Work required ▸ What you return should be each line of the data containing the string "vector".

Extracted records ▸
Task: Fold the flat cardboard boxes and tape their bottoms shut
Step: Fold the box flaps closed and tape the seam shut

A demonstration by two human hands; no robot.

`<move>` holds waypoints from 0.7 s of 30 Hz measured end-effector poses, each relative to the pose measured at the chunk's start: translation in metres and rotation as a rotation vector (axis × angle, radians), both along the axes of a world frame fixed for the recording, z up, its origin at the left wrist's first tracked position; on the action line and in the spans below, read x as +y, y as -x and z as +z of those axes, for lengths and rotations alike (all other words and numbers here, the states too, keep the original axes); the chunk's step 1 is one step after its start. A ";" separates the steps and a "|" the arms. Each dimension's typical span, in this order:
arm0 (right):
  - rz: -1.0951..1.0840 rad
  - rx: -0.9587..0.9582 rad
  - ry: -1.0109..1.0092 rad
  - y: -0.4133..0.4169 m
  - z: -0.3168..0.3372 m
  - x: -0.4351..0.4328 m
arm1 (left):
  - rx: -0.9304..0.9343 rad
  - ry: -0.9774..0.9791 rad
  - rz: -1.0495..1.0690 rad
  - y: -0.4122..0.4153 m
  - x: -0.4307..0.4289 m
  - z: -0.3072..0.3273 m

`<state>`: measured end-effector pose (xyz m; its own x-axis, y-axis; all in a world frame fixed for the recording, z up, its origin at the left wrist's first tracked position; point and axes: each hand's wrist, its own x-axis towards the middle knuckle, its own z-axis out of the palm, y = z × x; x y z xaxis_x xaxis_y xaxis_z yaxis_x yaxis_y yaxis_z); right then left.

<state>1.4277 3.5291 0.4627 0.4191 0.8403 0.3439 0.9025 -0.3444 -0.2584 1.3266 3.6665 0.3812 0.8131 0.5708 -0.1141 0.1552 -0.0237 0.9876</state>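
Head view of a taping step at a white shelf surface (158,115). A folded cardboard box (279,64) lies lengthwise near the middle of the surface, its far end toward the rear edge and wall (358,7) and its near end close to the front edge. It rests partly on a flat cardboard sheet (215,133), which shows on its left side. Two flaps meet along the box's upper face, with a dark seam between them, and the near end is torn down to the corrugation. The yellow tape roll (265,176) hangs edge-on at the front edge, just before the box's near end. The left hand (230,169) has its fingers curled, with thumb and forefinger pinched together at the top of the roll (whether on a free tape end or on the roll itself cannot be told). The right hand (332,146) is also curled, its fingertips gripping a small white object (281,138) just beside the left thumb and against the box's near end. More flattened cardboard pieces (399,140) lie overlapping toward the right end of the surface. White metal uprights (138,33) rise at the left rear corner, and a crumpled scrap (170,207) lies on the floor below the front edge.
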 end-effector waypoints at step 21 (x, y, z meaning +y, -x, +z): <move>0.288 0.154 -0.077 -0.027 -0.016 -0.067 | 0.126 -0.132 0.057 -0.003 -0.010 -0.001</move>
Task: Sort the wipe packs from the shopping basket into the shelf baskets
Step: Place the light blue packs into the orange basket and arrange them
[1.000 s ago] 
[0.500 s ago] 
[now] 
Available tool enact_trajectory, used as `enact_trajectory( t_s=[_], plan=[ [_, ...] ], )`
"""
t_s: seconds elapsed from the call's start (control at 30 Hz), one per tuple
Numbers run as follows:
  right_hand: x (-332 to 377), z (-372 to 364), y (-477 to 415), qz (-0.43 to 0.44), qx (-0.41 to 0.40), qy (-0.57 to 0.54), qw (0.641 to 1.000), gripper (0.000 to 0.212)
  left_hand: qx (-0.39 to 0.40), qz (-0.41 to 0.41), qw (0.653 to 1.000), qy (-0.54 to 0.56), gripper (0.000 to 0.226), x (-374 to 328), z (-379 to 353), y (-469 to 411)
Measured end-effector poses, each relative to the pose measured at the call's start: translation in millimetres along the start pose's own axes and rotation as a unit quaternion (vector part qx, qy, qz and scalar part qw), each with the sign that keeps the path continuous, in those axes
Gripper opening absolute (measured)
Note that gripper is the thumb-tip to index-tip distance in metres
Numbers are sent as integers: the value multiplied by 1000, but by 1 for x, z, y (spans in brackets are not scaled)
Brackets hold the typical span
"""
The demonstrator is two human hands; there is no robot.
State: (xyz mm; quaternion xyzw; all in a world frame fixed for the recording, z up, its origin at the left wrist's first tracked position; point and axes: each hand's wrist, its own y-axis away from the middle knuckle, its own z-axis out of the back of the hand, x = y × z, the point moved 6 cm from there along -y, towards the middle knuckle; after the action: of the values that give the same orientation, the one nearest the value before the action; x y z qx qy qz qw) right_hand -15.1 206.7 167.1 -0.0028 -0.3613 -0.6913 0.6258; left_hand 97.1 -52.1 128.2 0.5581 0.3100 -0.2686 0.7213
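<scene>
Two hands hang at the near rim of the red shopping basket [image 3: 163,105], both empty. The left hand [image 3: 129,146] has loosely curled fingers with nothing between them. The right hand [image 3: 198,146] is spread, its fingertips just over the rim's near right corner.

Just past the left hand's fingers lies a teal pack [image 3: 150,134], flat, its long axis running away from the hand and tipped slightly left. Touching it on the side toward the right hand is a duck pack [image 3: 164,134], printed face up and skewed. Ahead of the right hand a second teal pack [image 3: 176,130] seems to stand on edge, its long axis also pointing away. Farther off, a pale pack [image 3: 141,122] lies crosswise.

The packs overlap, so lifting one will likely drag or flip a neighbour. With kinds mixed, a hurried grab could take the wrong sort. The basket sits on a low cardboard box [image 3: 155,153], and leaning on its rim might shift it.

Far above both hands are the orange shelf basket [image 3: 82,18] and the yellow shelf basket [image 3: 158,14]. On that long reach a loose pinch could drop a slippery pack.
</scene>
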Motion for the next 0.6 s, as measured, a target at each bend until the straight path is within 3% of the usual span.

Solution for this problem ▸
`<move>` holds waypoints from 0.7 s of 30 Hz measured end-effector poses, each relative to the pose measured at the chunk's start: translation in metres and rotation as a rotation vector (axis × angle, radians), both along the axes of a world frame fixed for the recording, z up, its origin at the left wrist's first tracked position; on the action line and in the spans below, read x as +y, y as -x and z as +z of those axes, for lengths and rotations alike (all other words and numbers here, the states too, keep the original axes); the chunk's step 1 is one step after its start. A ";" separates the steps and a "|" the arms. Each dimension's typical span, in this order:
Measured end-effector poses, each relative to the pose measured at the call's start: translation in millimetres along the start pose's own axes and rotation as a unit quaternion (vector part qx, qy, qz and scalar part qw), each with the sign that keeps the path continuous, in those axes

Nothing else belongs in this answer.